Une manifestation agricole qui dérange
Jeudi 8 janvier 2026, Paris se réveille sous le poids des tracteurs. Une centaine d’engins agricoles, selon le ministère de l’Intérieur, ont envahi la capitale dès l’aube. Les agriculteurs, regroupés au sein de la Coordination rurale, ont choisi des cibles symboliques : la tour Eiffel, l’Arc de Triomphe, et même des tentatives de blocage de l’A13 en direction de Paris. Leur colère vise deux fronts : le projet d’accord commercial avec le Mercosur et la gestion gouvernementale de l’épizootie de dermatose nodulaire bovine.
Un dialogue rompu ?
Le Premier ministre Sébastien Lecornu a pourtant multiplié les rencontres avec les syndicats agricoles cette semaine, promettant des « annonces concrètes » d’ici vendredi. Mais pour Maud Brégeon, porte-parole du gouvernement, ces actions restent « inacceptables ».

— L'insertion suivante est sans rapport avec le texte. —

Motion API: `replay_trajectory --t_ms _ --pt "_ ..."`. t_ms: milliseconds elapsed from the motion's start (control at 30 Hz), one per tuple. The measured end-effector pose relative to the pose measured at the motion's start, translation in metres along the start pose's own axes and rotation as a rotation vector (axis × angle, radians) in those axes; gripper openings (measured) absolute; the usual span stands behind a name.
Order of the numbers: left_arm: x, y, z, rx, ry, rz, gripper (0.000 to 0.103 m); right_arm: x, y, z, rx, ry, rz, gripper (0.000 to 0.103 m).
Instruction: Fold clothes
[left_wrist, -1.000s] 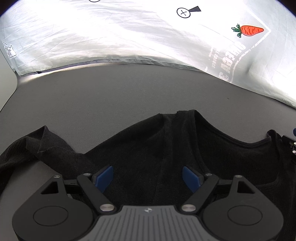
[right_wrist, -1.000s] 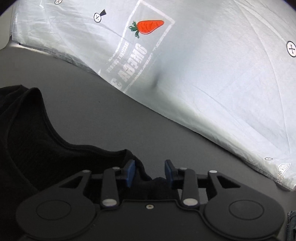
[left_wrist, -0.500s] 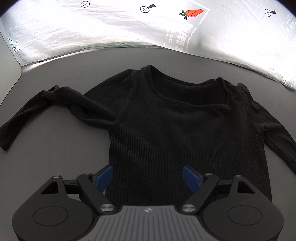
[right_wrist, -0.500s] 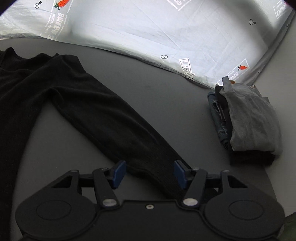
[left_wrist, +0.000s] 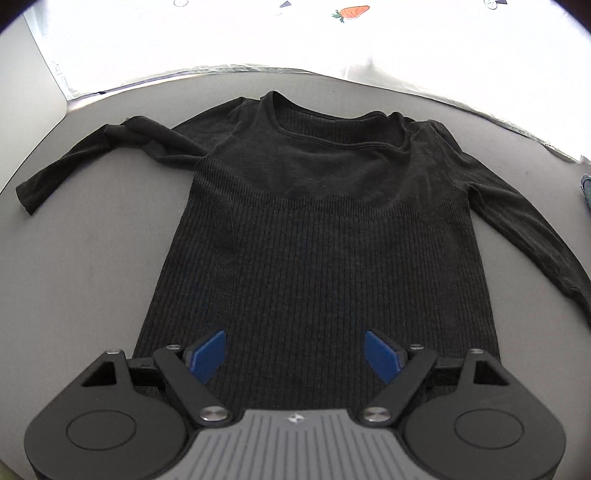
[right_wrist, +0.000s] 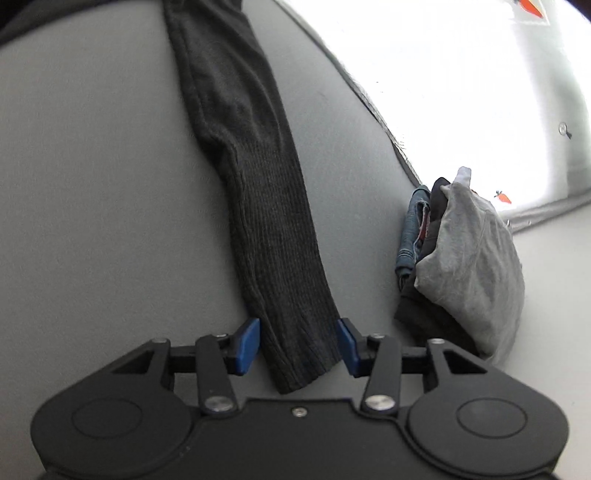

« Tout ça est illégal, nous ne laissons pas faire et nous ne laisserons pas faire »,a-t-elle martelé sur les ondes, évoquant un possible appel à manifester devant l’Assemblée nationale.
Le Mercosur, un accord « d’un autre temps »
Sur le dossier du Mercosur, la position française reste ferme. « Ce traité n’est ni juste ni équitable », a rappelé Brégeon, soulignant que « le compte n’y est pas ». Elle a toutefois nuancé : « Le vote de vendredi et l’éventuelle signature de lundi ne seront pas la fin de l’histoire », évoquant la possibilité pour le Parlement européen de saisir la Cour de justice de l’UE.
La dermatose nodulaire, un échec sanitaire ?
Concernant l’épizootie, le gouvernement se défend. « On a mis le paquet sur la vaccination », assure Brégeon. Pourtant, les agriculteurs dénoncent une « gestion chaotique » de cette crise, révélatrice des lacunes de la politique sanitaire française.
Un gouvernement sous pression
Alors que la crise agricole s’invite dans le débat public, le gouvernement Lecornu II fait face à une montée des tensions. Les blocages parisiens, qualifiés d’« illégaux » par la porte-parole, pourraient alimenter les critiques sur la « faiblesse » de l’exécutif face aux mouvements sociaux. À quelques mois des élections européennes, cette crise rappelle les défis persistants de la souveraineté industrielle et alimentaire française.